* What is being asked *
Each record that follows must be printed exactly as given.

————————

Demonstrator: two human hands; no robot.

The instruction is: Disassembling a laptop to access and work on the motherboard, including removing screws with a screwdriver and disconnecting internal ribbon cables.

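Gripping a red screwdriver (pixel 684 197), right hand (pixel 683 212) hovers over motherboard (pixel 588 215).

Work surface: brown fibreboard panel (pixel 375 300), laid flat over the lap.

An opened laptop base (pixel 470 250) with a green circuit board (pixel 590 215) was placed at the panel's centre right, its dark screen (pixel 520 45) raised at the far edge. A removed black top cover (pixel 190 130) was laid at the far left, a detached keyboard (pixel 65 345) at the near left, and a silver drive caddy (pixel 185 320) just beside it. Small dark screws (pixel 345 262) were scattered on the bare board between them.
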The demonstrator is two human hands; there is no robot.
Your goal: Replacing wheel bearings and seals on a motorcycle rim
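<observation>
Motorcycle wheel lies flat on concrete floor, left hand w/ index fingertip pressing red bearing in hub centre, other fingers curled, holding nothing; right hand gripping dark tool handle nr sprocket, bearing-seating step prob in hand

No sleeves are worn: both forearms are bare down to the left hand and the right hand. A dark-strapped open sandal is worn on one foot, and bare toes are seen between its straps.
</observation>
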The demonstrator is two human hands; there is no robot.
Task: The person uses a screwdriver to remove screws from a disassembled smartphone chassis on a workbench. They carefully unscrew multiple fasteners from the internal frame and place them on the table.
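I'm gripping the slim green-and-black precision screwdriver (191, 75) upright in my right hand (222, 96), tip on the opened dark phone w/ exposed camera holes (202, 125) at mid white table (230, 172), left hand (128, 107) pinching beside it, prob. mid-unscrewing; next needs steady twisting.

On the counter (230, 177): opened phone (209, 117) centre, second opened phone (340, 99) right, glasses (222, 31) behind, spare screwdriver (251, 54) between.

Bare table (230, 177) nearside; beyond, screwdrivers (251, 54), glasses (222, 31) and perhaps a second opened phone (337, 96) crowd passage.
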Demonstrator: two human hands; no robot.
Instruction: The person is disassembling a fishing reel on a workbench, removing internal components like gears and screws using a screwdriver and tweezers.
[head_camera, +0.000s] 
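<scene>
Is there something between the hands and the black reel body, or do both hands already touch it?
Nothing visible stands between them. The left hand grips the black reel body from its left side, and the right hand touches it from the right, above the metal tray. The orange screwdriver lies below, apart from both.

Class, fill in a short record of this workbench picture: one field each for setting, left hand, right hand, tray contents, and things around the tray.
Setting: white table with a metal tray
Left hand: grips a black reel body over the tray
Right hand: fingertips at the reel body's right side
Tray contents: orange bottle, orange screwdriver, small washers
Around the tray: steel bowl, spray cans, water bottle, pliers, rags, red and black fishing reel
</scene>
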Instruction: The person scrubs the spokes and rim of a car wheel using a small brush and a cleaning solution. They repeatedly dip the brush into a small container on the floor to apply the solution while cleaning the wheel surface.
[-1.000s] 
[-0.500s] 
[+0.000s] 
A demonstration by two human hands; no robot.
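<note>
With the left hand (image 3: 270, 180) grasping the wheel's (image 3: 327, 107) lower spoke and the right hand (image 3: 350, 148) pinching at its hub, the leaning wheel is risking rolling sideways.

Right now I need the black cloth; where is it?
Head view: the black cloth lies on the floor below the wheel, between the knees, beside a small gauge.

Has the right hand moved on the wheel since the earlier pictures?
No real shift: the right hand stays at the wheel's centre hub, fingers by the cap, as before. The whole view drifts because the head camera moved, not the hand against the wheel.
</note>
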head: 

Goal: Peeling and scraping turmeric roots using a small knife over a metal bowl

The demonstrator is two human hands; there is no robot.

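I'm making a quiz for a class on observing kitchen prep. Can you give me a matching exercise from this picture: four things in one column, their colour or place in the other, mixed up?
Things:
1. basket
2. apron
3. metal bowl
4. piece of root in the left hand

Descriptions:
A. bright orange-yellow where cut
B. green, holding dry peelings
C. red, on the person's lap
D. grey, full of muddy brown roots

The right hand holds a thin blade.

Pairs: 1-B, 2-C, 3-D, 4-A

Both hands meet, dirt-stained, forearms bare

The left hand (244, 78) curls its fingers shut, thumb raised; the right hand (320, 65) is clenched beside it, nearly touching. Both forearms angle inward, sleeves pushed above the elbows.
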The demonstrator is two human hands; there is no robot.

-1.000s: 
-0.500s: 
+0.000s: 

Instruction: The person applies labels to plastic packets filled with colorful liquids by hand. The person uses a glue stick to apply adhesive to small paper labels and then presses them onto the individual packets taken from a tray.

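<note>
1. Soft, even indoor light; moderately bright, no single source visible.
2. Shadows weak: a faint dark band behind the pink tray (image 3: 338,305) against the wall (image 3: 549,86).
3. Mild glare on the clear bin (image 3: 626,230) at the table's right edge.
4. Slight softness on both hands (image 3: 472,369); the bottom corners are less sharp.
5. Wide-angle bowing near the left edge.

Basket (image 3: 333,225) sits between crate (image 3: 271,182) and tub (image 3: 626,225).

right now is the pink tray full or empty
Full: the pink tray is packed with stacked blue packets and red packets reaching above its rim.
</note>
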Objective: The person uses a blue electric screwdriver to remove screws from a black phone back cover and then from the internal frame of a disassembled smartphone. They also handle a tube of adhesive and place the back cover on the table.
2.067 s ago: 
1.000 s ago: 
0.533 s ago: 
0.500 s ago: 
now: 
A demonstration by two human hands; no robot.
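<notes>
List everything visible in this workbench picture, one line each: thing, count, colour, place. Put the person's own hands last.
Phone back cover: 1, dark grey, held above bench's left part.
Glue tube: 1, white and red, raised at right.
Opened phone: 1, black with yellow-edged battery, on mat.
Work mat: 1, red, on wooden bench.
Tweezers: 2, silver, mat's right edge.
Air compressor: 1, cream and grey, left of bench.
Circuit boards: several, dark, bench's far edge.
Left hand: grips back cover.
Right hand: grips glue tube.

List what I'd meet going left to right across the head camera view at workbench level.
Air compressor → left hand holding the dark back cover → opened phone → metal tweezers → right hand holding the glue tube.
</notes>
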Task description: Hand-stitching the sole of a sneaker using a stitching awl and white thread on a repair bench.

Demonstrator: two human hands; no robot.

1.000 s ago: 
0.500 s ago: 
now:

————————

* Output *
Demonstrator: two human hands; no robot.

The instruction is: Disassembling a laptop to access and work on the motherboard, including removing screws with a screwdriver and disconnecting internal ribbon cables.

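Gripping a red screwdriver (pixel 684 197), right hand (pixel 683 212) hovers over motherboard (pixel 588 215).

Work surface: brown fibreboard panel (pixel 375 300), laid flat over the lap.

An opened laptop base (pixel 470 250) with a green circuit board (pixel 590 215) was placed at the panel's centre right, its dark screen (pixel 520 45) raised at the far edge. A removed black top cover (pixel 190 130) was laid at the far left, a detached keyboard (pixel 65 345) at the near left, and a silver drive caddy (pixel 185 320) just beside it. Small dark screws (pixel 345 262) were scattered on the bare board between them.
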The demonstrator is two human hands; there is no robot.
Your goal: Replacing wheel bearings and seals on a motorcycle rim
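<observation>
Motorcycle wheel lies flat on concrete floor, left hand w/ index fingertip pressing red bearing in hub centre, other fingers curled, holding nothing; right hand gripping dark tool handle nr sprocket, bearing-seating step prob in hand

No sleeves are worn: both forearms are bare down to the left hand and the right hand. A dark-strapped open sandal is worn on one foot, and bare toes are seen between its straps.
</observation>
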The demonstrator is two human hands; there is no robot.
Task: The person uses a screwdriver to remove screws from a disassembled smartphone chassis on a workbench. They carefully unscrew multiple fasteners from the internal frame and place them on the table.
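I'm gripping the slim green-and-black precision screwdriver (191, 75) upright in my right hand (222, 96), tip on the opened dark phone w/ exposed camera holes (202, 125) at mid white table (230, 172), left hand (128, 107) pinching beside it, prob. mid-unscrewing; next needs steady twisting.

On the counter (230, 177): opened phone (209, 117) centre, second opened phone (340, 99) right, glasses (222, 31) behind, spare screwdriver (251, 54) between.

Bare table (230, 177) nearside; beyond, screwdrivers (251, 54), glasses (222, 31) and perhaps a second opened phone (337, 96) crowd passage.
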Demonstrator: two human hands; no robot.
Instruction: The person is disassembling a fishing reel on a workbench, removing internal components like gears and screws using a screwdriver and tweezers.
[head_camera, +0.000s] 
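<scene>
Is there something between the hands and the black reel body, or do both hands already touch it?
Nothing visible stands between them. The left hand grips the black reel body from its left side, and the right hand touches it from the right, above the metal tray. The orange screwdriver lies below, apart from both.

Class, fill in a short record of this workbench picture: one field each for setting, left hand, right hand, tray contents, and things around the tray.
Setting: white table with a metal tray
Left hand: grips a black reel body over the tray
Right hand: fingertips at the reel body's right side
Tray contents: orange bottle, orange screwdriver, small washers
Around the tray: steel bowl, spray cans, water bottle, pliers, rags, red and black fishing reel
</scene>
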Instruction: The person scrubs the spokes and rim of a car wheel using a small brush and a cleaning solution. They repeatedly dip the brush into a small container on the floor to apply the solution while cleaning the wheel surface.
[-1.000s] 
[-0.500s] 
[+0.000s] 
A demonstration by two human hands; no robot.
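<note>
With the left hand (image 3: 270, 180) grasping the wheel's (image 3: 327, 107) lower spoke and the right hand (image 3: 350, 148) pinching at its hub, the leaning wheel is risking rolling sideways.

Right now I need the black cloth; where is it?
Head view: the black cloth lies on the floor below the wheel, between the knees, beside a small gauge.

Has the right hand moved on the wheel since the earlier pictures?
No real shift: the right hand stays at the wheel's centre hub, fingers by the cap, as before. The whole view drifts because the head camera moved, not the hand against the wheel.
</note>
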head: 

Goal: Peeling and scraping turmeric roots using a small knife over a metal bowl

The demonstrator is two human hands; there is no robot.

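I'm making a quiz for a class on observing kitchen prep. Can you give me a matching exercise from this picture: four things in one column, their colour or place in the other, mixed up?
Things:
1. basket
2. apron
3. metal bowl
4. piece of root in the left hand

Descriptions:
A. bright orange-yellow where cut
B. green, holding dry peelings
C. red, on the person's lap
D. grey, full of muddy brown roots

The right hand holds a thin blade.

Pairs: 1-B, 2-C, 3-D, 4-A

Both hands meet, dirt-stained, forearms bare

The left hand (244, 78) curls its fingers shut, thumb raised; the right hand (320, 65) is clenched beside it, nearly touching. Both forearms angle inward, sleeves pushed above the elbows.
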The demonstrator is two human hands; there is no robot.

-1.000s: 
-0.500s: 
+0.000s: 

Instruction: The person applies labels to plastic packets filled with colorful liquids by hand. The person uses a glue stick to apply adhesive to small paper labels and then presses them onto the individual packets taken from a tray.

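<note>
1. Soft, even indoor light; moderately bright, no single source visible.
2. Shadows weak: a faint dark band behind the pink tray (image 3: 338,305) against the wall (image 3: 549,86).
3. Mild glare on the clear bin (image 3: 626,230) at the table's right edge.
4. Slight softness on both hands (image 3: 472,369); the bottom corners are less sharp.
5. Wide-angle bowing near the left edge.

Basket (image 3: 333,225) sits between crate (image 3: 271,182) and tub (image 3: 626,225).

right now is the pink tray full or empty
Full: the pink tray is packed with stacked blue packets and red packets reaching above its rim.
</note>
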Objective: The person uses a blue electric screwdriver to remove screws from a black phone back cover and then from the internal frame of a disassembled smartphone. They also handle a tube of adhesive and place the back cover on the table.
2.067 s ago: 
1.000 s ago: 
0.533 s ago: 
0.500 s ago: 
now: 
A demonstration by two human hands; no robot.
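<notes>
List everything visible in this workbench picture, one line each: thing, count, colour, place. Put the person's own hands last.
Phone back cover: 1, dark grey, held above bench's left part.
Glue tube: 1, white and red, raised at right.
Opened phone: 1, black with yellow-edged battery, on mat.
Work mat: 1, red, on wooden bench.
Tweezers: 2, silver, mat's right edge.
Air compressor: 1, cream and grey, left of bench.
Circuit boards: several, dark, bench's far edge.
Left hand: grips back cover.
Right hand: grips glue tube.

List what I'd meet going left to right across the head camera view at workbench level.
Air compressor → left hand holding the dark back cover → opened phone → metal tweezers → right hand holding the glue tube.
</notes>
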Task description: Hand-stitching the sole of a sneaker using a stitching awl and white thread on a repair bench.

Demonstrator: two human hands; no robot.

1.000 s ago: 
0.500 s ago: 
now:

This exercise requires no additional output.